Mr Warburton declined to say what companies he specifically considered to be “orphans” but the description fits businesses like radio network HT&E, outdoor media group QMS Media and regional television network Prime Media Group.

There will definitely be phases of consolidation … the next wave is likely to be the media orphans

Media executive James Warburton

The former Network Ten boss is working with private equity and there is speculation he is leading an effort to buy Prime in consortium with CVC Limited, which has a 4 per cent stake in the business.

He would not speak specifically about any deals coming up, but said there were “many different ways media orphans can look at M&A and diversification but ultimately it will come back to what opportunities are in front of them”.

“There will be plays. There is a need for some of these companies to diversify and scale,” Mr Warburton said.

HT&E sold its outdoor furniture arm Adshel to OohMedia last year and chief executive Ciaran Davis has since denied there are any plans for further deals on the table.

A media executive who wished to remain unnamed expected regional media businesses would be next to attempt consolidation as they “have no other option”.

“They will try and get to scale to put together a market of people that could be marginally attractive to advertisers,” the executive said.

“It’s the same with regional TV players, there’s going to be a big regional consolidation … The revenues in the regions are so soft and dropping that the only strategy for these businesses is a consolidation strategy.”

Any takeover activity in the regional areas would attract significant scrutiny from the regulators and government and is likely to prompt renewed discussion about media diversity.

Martin Currie investment analyst Patrick Potts said there were “lots of discussions going on and have been for a while” but different board strategies had meant few tie-ups to date.

“The gap in valuations and [lack of] activity might reflect that boards and management maybe do not have realistic expectations of what their companies are worth,” Mr Potts said.


“For regional TV operators it’s problematic because the natural buyer is metro TV stations but they’re getting a lot of economic benefit from affiliate fees,” he said.

Regional networks pay metro free-to-air businesses a sum to re-broadcast their content.

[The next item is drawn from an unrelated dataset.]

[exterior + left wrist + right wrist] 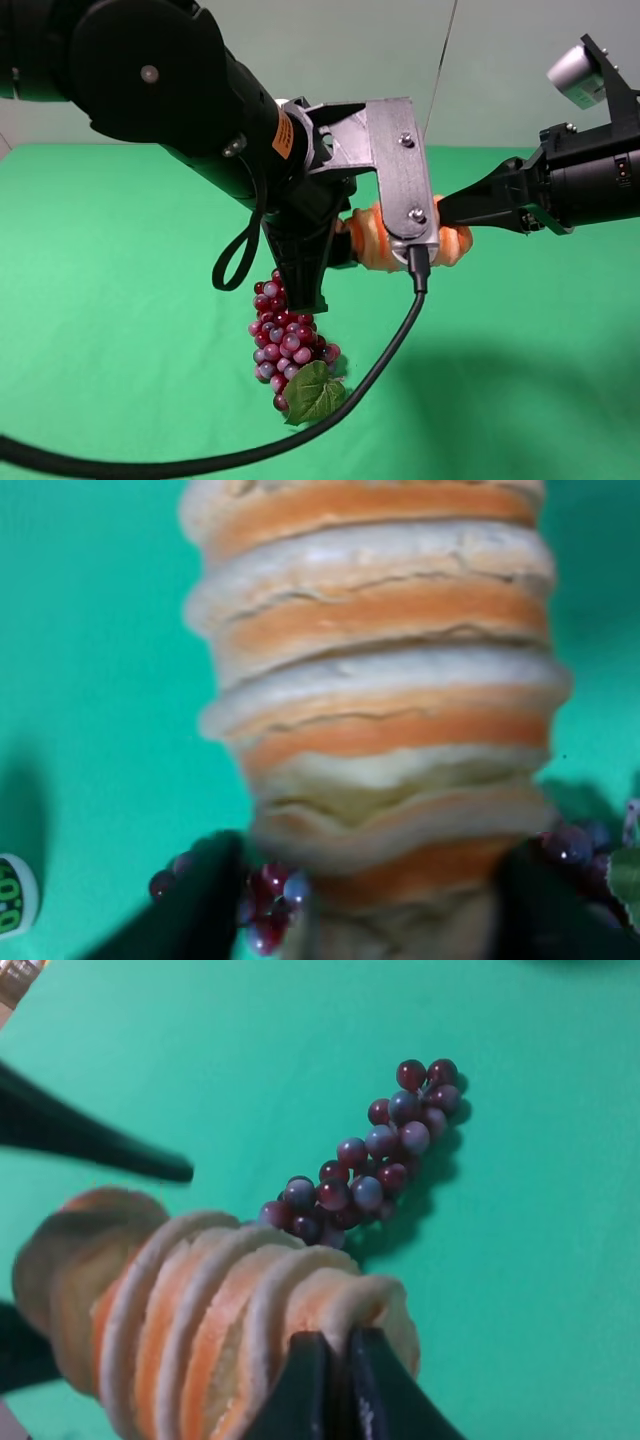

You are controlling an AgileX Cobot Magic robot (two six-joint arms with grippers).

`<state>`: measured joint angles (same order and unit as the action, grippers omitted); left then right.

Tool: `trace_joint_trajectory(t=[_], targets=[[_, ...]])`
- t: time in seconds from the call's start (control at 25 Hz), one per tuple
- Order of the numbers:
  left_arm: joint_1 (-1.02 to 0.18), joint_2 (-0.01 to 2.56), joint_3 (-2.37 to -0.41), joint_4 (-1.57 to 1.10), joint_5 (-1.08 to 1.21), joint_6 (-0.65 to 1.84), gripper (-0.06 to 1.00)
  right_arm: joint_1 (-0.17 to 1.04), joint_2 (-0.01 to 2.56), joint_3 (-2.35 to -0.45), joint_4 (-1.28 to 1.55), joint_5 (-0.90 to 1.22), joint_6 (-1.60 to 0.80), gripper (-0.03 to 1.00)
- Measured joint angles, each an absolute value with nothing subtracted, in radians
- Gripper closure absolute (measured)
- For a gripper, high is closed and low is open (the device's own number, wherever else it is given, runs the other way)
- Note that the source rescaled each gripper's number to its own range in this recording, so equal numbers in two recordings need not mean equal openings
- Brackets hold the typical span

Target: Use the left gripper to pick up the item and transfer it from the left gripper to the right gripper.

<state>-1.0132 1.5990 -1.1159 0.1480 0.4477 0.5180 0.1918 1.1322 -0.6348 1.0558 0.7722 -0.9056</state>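
Note:
The orange-and-cream ribbed bread loaf [372, 243] hangs in the air above the green table, lying level. My left gripper [350, 240], on the bulky arm with the silver bracket, is shut on one end of it. In the left wrist view the loaf [380, 700] fills the frame between the dark fingers [205, 900]. My right gripper [443, 212] reaches in from the right. Its tapered tips are together and rest against the loaf's free end [250, 1320]. In the right wrist view the right gripper [345, 1355] shows only a thin gap between its tips.
A dark red grape bunch [290, 340] with a green leaf [315, 392] lies on the green cloth [100, 300] under the left arm, and also shows in the right wrist view [390, 1150]. A black cable [390, 350] loops down from the left wrist. A white-and-green object [10, 895] sits at a frame edge.

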Motion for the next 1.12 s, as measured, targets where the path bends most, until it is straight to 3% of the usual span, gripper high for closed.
trace_joint_trajectory(t=[0.12,0.24,0.68,1.12], targets=[[-1.013,1.599,-1.116,0.148,0.468,0.498,0.09,0.192,1.132,-0.635,1.054,0.772,-0.906,0.95],[-1.013,1.599,-1.116,0.149,0.506,0.492,-0.02,0.192,1.132,-0.635,1.054,0.772,-0.906,0.95],[-1.013,1.563,-1.116,0.157,0.559,0.441,-0.05,0.192,1.132,-0.635,1.054,0.772,-0.906,0.95],[-1.013,1.37,-1.116,0.234,0.895,0.045,-0.04,0.192,1.132,-0.635,1.054,0.772,-0.906,0.95]])
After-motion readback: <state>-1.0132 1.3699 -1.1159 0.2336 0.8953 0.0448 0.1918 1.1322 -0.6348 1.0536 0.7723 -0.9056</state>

These sums have gone up for some affiliates in part due to rising sports costs.

Prime is the regional affiliate of Seven, Nine is partnered with Southern Cross Austereo and Network Ten’s is WIN. WIN shut down five regional newsrooms in June in response to a tough market and changing viewing habits.

“[It is now about] waiting for financial year results to see what they produce and what can happen past that,” Mr Potts said.